This study is to determine the effects of PCM concentration on the temperature changes of the air layers of a garment when the environmental temperature changes. The selected PCM was Nonadecane and coated on cotton fabrics with PCM concentrations 10%, 20%, and 30%. The temperature changes of the air layers between fabrics were measured by Human-Clothing-Environment Simulator which measure a dynamic heat transfer. After stabilizing at $34^{\circ}C$ for 1 hour, the multi layered garment system were exposed to $5^{\circ}C$ or $10^{\circ}C$ for 30 minutes and then, exposed to $34^{\circ}C$ for 30minutes. The results like following could be obtained.
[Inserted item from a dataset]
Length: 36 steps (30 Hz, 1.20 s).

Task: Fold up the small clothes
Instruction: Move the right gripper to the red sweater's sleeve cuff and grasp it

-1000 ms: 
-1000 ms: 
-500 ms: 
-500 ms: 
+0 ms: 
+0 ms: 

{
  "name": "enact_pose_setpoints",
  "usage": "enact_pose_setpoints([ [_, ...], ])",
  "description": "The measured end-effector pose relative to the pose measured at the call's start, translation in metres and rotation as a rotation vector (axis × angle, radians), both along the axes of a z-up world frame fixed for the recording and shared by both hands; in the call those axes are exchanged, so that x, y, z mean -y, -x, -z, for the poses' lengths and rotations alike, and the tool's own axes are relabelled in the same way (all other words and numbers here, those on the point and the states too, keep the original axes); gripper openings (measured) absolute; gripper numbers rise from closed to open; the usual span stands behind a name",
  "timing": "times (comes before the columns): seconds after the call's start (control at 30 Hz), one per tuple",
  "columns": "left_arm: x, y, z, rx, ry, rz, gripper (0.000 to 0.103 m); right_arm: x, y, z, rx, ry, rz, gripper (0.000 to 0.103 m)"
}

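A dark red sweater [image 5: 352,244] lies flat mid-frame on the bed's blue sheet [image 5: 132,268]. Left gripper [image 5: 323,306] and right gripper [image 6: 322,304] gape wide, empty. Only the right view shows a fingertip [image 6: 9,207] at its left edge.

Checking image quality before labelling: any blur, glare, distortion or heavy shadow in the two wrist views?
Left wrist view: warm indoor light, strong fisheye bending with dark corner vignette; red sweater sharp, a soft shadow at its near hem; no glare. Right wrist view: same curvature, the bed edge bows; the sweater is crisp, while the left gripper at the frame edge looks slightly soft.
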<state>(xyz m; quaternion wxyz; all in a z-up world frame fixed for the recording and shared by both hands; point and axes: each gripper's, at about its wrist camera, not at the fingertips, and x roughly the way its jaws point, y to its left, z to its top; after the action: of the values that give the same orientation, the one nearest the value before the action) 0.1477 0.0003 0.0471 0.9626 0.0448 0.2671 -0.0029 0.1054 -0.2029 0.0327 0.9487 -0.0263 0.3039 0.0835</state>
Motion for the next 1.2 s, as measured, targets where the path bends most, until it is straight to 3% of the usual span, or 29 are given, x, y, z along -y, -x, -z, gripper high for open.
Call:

When the environmental temperature changed high to low, temperature of the air layer increased by heating effect of PCM. In the contrast, when the environmental temperature changed low to high, the temperature increase of the air layer was delayed because of cooling effect by PCM. Also, the more concentration of PCM, the bigger the heating effect. Cooling effect showed more clearly at PCM concentration 20%. The temperature differences of the air layers between with PCM fabrics and with non-PCM fabrics were bigger at $10^{\circ}C$ than at $5^{\circ}C$. Consequently, though PCM has influenced on the temperature of the air layer by heating and cooling effect, those effects haven't shown in all layers equally. It was shown that the effect of PCM varied according to the layer in the case of multi layered garment system and heat gain as well as heat loss in the outermost layer had to be taken into account.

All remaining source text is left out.